### What the task asks
Among the lines of data below, reproduce only those from the one with "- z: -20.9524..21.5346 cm" through the one with "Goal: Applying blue", exactly as they stand, both ends included.

### Information shown
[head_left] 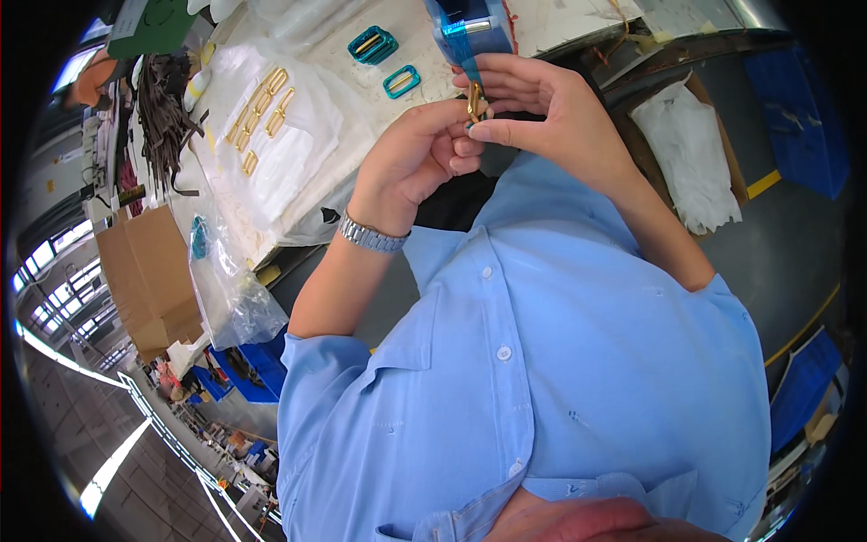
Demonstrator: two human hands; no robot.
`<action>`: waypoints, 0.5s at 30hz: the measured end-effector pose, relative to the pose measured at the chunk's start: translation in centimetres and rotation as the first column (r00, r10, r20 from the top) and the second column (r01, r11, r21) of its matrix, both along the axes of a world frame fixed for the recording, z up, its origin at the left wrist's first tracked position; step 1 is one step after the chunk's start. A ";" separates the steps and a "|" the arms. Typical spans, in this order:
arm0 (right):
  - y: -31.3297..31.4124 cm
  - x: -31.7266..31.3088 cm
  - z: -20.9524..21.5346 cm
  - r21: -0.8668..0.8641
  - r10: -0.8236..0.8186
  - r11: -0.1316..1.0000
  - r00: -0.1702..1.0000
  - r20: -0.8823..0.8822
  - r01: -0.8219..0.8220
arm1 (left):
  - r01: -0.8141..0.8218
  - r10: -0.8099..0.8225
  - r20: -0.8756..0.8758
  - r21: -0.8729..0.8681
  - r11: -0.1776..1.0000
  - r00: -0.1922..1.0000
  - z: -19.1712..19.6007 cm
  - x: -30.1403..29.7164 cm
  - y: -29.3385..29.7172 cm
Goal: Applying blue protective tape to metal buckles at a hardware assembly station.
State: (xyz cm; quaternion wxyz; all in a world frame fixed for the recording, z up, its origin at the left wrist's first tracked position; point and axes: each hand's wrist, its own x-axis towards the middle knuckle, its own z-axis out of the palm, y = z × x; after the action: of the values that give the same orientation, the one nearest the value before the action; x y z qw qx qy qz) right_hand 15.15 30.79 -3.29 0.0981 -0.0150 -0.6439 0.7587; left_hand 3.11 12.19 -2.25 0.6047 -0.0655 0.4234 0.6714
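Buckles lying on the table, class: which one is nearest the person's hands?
The thin blue-edged buckle, beyond the left hand; the thicker blue-edged piece lies farther off, and the gold buckles farther left.

The held buckle [474, 101] looks like smooth, glossy, gold-toned metal — the blue tape [470, 67] shiny plastic film, the carton [144, 280] matt cardboard, the shirt [596, 334] matt cloth.

Blue shirt [614, 343] evenly bright, soft fold shadows. Left of shirt: ceiling strip lights [116, 468] blown white, bent by fisheye; clutter [237, 447] small, soft. Upper left of shirt: clear plastic bag [237, 289] glaring in spots. Above shirt: worktable [417, 45] pale, well lit; gold buckle [474, 101] shows highlights. Black vignette all round.
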 end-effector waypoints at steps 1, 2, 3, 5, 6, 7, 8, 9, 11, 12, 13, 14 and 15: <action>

### Answer for the task
  - z: -20.9524..21.5346 cm
  - r21: -0.8668..0.8641
  - r10: -0.8236..0.8186
  - r11: -0.1316..1.0000
  - r00: -0.1702..1.0000
  - r20: -0.8823..0.8822
  - r01: -0.8219..0.8220
arm1 (left):
  - r01: -0.8141..0.8218
  - r10: -0.8099..0.8225
  - r20: -0.8756..0.8758
  - r21: -0.8729..0.8681
  - r11: -0.1776..1.0000
  - r00: -0.1922..1.0000
  - z: -19.1712..19.6007 cm
  - x: -30.1403..29.7164 cm
  - y: -29.3385..29.7172 cm
Goal: Applying blue protective tape to metal buckles at a hardware assembly station.

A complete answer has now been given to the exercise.